É verdade que as administrações têm motivo para mostrar empenho. Apesar de haver na lista empresas de controle familiar, como o banco Itaú, não é à toa que boa parte das companhias que dedicaram atenção ao assunto tem sua estrutura de capital pulverizada - ou quase. Nesses casos, o tema é mais relevante, pois significa garantir quórum mínimo para as assembléias. Esse foi o dilema que levou a Lojas Renner, a primeira a pulverizar o capital na bolsa, a ser pioneira na iniciativa. Havia grande dificuldade de reunir a fatia necessária para as reuniões.

Edna Biava, gerente de relações com investidores da Perdigão, conta que os resultados da iniciativa já começaram a aparecer. Desde que a estrutura de controle ficou diluída, a partir de 2006, a empresa busca a maior participação dos investidores. "Já fazíamos essa ação com mensagens por e-mail para nossos investidores. Neste ano, além de chamar atenção para a importância da presença, mandamos em anexo o manual que consolida todas as orientações." O quórum na última assembléia extraordinária foi de quase 70% dos acionistas. Embora muitos tenham enviado procuração, vários compareceram fisicamente. "O auditório de cem lugares ficou quase todo cheio."

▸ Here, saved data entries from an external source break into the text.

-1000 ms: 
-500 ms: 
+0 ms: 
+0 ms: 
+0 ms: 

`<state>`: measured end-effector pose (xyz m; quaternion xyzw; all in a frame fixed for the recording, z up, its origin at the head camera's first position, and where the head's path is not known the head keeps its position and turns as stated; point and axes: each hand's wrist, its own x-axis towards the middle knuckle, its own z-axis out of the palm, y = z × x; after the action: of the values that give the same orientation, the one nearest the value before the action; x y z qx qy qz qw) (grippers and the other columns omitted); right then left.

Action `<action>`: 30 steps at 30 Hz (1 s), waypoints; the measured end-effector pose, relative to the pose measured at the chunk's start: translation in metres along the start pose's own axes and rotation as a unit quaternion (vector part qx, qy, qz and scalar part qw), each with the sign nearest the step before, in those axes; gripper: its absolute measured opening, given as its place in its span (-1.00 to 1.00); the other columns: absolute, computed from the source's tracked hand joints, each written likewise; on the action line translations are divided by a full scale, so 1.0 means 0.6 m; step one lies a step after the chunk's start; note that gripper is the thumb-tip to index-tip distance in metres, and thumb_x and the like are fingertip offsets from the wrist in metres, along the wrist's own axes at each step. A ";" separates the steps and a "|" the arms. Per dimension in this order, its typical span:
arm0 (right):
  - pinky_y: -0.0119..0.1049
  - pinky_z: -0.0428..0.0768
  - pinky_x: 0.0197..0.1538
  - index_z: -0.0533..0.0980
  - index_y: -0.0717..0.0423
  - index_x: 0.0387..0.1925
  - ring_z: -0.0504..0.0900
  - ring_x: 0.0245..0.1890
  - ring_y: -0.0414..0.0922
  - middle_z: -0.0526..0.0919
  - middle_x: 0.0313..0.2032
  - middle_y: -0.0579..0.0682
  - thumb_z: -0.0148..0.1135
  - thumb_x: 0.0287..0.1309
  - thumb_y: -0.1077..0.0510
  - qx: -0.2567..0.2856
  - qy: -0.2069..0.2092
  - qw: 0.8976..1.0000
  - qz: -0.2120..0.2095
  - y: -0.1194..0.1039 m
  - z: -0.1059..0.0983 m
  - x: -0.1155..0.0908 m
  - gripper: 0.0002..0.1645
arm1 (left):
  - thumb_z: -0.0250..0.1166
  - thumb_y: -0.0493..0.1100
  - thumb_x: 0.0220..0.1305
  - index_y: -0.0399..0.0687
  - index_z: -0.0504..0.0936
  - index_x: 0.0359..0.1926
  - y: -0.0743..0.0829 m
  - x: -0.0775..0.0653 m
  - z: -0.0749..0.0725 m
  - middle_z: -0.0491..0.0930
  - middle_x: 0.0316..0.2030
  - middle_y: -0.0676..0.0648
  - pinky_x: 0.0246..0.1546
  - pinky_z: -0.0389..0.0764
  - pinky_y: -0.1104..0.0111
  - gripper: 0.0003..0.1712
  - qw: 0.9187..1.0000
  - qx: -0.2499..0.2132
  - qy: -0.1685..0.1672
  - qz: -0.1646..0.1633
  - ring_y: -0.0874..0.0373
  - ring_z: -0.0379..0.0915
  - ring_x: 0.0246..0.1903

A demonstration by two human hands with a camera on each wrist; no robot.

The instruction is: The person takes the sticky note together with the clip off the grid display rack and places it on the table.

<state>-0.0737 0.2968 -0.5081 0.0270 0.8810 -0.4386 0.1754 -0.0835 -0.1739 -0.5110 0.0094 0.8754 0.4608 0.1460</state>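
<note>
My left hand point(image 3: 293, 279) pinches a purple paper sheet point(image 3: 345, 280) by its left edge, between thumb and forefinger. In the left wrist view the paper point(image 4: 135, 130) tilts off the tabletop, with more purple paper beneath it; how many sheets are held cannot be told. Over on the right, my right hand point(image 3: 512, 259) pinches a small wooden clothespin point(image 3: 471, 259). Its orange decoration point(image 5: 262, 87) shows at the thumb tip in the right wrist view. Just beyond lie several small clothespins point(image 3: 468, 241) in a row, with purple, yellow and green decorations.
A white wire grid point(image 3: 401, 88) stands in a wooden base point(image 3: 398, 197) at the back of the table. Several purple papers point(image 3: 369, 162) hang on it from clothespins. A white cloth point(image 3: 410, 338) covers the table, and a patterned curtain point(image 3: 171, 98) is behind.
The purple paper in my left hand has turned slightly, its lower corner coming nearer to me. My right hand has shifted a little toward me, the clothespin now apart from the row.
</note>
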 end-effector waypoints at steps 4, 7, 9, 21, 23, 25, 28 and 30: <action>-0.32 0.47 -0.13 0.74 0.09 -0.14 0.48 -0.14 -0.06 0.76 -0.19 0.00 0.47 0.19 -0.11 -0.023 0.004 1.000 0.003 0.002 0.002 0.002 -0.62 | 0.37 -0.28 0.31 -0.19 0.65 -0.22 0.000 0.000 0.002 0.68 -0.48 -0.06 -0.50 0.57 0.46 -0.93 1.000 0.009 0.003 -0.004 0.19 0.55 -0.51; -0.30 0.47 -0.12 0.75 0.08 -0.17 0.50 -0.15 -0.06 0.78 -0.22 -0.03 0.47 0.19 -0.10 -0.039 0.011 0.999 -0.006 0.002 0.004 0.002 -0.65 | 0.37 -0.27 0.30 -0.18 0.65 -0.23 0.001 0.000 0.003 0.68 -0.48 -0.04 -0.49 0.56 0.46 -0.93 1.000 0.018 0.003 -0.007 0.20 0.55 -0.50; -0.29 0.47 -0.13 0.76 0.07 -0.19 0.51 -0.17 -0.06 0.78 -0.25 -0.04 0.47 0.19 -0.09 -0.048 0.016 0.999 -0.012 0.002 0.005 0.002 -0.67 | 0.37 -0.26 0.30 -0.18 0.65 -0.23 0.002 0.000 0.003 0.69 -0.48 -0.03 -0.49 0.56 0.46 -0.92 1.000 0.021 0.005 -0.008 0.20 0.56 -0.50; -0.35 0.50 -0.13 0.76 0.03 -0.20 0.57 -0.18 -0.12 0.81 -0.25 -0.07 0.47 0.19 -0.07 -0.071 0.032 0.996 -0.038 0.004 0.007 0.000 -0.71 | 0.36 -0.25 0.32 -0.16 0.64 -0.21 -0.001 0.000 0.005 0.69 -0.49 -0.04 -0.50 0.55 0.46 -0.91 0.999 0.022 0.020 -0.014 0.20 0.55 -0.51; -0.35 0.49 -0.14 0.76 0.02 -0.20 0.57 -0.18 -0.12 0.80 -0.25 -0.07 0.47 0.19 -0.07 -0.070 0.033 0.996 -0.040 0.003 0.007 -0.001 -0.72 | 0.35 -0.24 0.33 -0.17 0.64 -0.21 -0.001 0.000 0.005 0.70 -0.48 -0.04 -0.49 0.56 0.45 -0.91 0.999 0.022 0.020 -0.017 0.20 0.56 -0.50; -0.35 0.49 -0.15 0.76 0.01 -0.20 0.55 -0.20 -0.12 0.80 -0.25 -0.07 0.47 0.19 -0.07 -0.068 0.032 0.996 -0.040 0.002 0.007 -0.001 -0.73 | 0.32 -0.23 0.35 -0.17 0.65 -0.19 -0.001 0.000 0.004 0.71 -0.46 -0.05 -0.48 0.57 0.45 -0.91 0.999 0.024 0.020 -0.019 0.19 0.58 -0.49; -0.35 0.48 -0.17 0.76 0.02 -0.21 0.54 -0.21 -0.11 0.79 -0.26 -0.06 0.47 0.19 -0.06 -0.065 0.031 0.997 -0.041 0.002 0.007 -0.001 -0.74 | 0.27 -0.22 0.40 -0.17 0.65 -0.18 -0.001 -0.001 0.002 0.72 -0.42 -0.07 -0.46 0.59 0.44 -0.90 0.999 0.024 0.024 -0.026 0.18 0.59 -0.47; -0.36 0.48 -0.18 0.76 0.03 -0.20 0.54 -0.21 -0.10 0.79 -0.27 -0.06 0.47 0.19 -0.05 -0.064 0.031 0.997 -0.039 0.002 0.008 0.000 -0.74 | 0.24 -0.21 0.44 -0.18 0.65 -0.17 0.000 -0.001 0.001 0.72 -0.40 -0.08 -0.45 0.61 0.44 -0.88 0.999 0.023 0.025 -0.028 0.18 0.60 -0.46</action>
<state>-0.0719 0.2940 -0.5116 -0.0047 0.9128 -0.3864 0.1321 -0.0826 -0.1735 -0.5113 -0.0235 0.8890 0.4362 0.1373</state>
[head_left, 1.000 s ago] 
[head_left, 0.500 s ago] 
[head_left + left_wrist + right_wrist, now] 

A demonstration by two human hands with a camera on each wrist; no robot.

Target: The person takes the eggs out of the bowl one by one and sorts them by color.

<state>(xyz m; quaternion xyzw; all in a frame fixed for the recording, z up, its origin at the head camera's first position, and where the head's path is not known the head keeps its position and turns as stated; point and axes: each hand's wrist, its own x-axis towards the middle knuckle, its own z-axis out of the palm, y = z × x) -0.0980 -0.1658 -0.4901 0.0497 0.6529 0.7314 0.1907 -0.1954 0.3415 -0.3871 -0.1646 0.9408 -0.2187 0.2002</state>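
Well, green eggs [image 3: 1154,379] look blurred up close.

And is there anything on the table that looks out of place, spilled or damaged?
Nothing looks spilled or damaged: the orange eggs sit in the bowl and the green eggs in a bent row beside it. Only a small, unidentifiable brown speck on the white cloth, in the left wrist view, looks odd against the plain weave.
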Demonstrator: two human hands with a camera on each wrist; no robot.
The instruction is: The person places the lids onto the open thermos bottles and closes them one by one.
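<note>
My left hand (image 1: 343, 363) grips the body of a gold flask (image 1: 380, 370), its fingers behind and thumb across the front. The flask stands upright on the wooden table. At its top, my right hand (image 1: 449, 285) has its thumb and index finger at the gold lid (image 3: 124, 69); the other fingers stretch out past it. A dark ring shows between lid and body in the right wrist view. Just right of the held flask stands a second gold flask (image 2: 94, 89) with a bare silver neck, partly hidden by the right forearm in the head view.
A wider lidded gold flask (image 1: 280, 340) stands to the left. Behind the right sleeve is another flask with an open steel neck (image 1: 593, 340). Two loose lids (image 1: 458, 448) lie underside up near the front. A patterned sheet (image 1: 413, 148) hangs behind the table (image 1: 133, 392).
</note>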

A idéia de fazer os manuais ganhou incentivo extra quando a Previ, fundo de pensão dos funcionários do Banco do Brasil, decidiu fazer, no início deste ano, um levantamento das empresas que detalhavam a pauta das assembléias, dentro da sua carteira de participações e das companhias listadas no Novo Mercado. Concluiu que pouquíssimas davam explicações sobre os temas que seriam discutidos. O diretor de participações da fundação, Renato Chaves, lembra que mandou dezenas de cartas pedindo às companhias que dessem mais atenção ao tema, pois sem isso ficava difícil fazer avaliações prévias mais cuidadosas.

"Fiquei bastante satisfeito ao ver os manuais. Acho que houve resposta bastante rápida de algumas companhias", diz Chaves. Segundo ele, além das empresas que já colocaram o manual na rua, outras responderam à carta manifestando que têm planos semelhantes.